Season changes; Ravens don't

The Baltimore Sun

After six weeks of practice and four preseason games, there are just as many questions about the Ravens going into the regular season as there were entering training camp.

In fact, the 2007 Ravens look a lot like the old Ravens. Their formula for success has remained the same: great defense, good special teams and inconsistent offense.

But have the Ravens tweaked the offense enough to get them deep into the playoffs, or possibly into the Super Bowl?

We'll begin to find out in Monday night's season opener in Cincinnati.

During the offseason, we heard the Ravens talk about getting "explosive" plays and going more "vertical" with the passing game, but we've seen little of that in the preseason. And don't expect to see much of a face-lift of this offense Monday night, either.

The Ravens held back a little in the preseason, but they're going to stay with their philosophy of being a run-oriented team that also relies on short, play-action passes.

As for this season's defense, it might be better than last year's group, which ranked No. 1 in the NFL. The Ravens need veterans Ray Lewis, Trevor Pryce and Samari Rolle to remain healthy, and that will be the X-factor.

But there are other things that make this defense better. Rolle played poorly last season but came into training camp healthy. Before an ankle injury sidelined him in the preseason, he was extremely aggressive, and he should be ready for the opener.

Two of the unit's best players are on a mission. Linebacker Bart Scott played in the Pro Bowl last season but was an alternate because of an injury to Lewis. He wants to prove he can make it on his own merit. Pro Bowl outside linebacker-end Terrell Suggs has dollar signs swimming around in his head because this is the final year of his contract.

Pardon the expression, but you can bank on him having a good season.

Safety Dawan Landry and tackle Haloti Ngata are beginning their second seasons. Both are bigger, stronger and faster. Even with outside linebacker Jarret Johnson struggling in pass coverage in replacing Adalius Thomas, this group could surpass last year's, which led the NFL in fewest points (12.6) and yards (264.1) allowed and finished second in take-aways (40).

The special teams should be nearly as good. If there is one person this organization can't afford to lose, it's general manager Ozzie Newsome. He just keeps finding good, athletic players who can contribute right away as starters or on special teams.

The Ravens hit a bonanza with rookie linebackers Antwan Barnes, Prescott Burgess and Edgar Jones. All can play on special teams, and Barnes will see some action rushing the passer on third down. When kicker Matt Stover had a slow start in training camp, you wondered if this was the year that age finally caught up with him.

No. He's as automatic as ever, and second-year punter Sam Koch is becoming just as consistent. Rookie Yamon Figurs easily could push B.J. Sams out as the return specialist sometime during the season if he stops fumbling .

So, that leaves the offense. It's always the offense. Questions, questions, questions.

Willis McGahee was supposed to improve the running game, but there have been no signs that will happen. Of course, it takes time, but where's the burst? Where is the runner who supposedly can take control of a game? Maybe it will happen during the regular season because a lot of veteran players hold back, but, so far, not so good.

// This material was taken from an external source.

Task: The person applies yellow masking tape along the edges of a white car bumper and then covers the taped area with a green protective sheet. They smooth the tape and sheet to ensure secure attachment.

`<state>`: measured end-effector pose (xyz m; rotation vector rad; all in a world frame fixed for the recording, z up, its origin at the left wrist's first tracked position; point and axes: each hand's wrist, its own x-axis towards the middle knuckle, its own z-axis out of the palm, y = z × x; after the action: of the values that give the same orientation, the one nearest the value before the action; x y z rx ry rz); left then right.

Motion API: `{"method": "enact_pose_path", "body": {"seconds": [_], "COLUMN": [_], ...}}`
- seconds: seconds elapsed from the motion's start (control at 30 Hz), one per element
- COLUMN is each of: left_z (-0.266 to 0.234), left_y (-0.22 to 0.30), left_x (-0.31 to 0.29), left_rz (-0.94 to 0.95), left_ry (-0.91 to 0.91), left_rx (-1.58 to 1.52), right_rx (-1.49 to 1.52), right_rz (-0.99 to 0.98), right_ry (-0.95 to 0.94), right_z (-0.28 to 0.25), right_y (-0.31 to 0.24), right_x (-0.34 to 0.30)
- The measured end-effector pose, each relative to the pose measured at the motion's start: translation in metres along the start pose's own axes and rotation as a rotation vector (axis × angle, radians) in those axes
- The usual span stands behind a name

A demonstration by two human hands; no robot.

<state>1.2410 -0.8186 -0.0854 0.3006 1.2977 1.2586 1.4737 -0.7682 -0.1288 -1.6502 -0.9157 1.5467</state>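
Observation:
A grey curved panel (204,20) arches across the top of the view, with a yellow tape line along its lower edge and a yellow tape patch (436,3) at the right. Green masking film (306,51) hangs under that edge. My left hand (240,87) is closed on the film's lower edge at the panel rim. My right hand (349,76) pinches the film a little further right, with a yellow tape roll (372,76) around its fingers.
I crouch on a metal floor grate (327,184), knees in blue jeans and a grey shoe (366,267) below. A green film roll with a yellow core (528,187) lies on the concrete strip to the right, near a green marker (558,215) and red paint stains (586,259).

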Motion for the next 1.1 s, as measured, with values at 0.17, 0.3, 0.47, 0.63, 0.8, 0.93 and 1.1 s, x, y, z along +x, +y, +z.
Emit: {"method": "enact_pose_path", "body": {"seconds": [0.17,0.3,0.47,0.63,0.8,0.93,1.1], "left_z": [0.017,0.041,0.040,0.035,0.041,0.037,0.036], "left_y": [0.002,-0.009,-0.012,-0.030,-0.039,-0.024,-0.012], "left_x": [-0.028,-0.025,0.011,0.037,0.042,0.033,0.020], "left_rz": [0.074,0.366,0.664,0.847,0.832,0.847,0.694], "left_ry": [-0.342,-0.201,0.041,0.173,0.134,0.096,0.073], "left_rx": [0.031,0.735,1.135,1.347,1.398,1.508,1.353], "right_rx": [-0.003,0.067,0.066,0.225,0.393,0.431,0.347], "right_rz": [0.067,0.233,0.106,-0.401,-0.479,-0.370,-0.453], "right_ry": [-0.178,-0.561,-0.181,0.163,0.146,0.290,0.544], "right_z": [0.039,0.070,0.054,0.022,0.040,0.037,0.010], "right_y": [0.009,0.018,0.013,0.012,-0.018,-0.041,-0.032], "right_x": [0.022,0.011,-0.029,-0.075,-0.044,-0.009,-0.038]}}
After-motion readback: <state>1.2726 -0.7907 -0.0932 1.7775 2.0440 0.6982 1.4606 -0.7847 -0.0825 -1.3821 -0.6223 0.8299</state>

With all the new faces on the offensive line, you knew it was going to take time to build a strong, cohesive unit. But with left tackle Jonathan Ogden's toe still ailing and his status questionable for the Bengals game, how much does this set the unit back? If Ogden sits out, the Ravens will have to move starting right tackle Adam Terry to the left side and insert rookie Marshal Yanda to replace Terry.

More important, can this team pass protect for quarterback Steve McNair and keep him healthy? In the third preseason game against the Washington Redskins, McNair took a beating and played only two quarters. Without McNair, this team will have big trouble.

There were times in the preseason when the Ravens have looked smooth offensively. McNair has mastered the short passing game, using tight end Todd Heap and receivers Derrick Mason and Mark Clayton.

Second-year receiver Demetrius Williams had an excellent training camp. He was poised in his routes and showed the physical presence he lacked a year ago. He can become a vertical threat, but the concerns are more about McNair's arm strength. He hasn't been consistent as far as accuracy in throwing intermediate to long passes since he joined the Ravens last season.

Doesn't this all sound familiar? Weren't we asking these same questions last year?

It's basically the same team with the same M.O., but apparently the Ravens feel they have made enough improvements to get to where they want to be in the end.

But we won't know until the beginning, which starts Monday night in Cincinnati for the Ravens, a new team that looks a lot like the old one.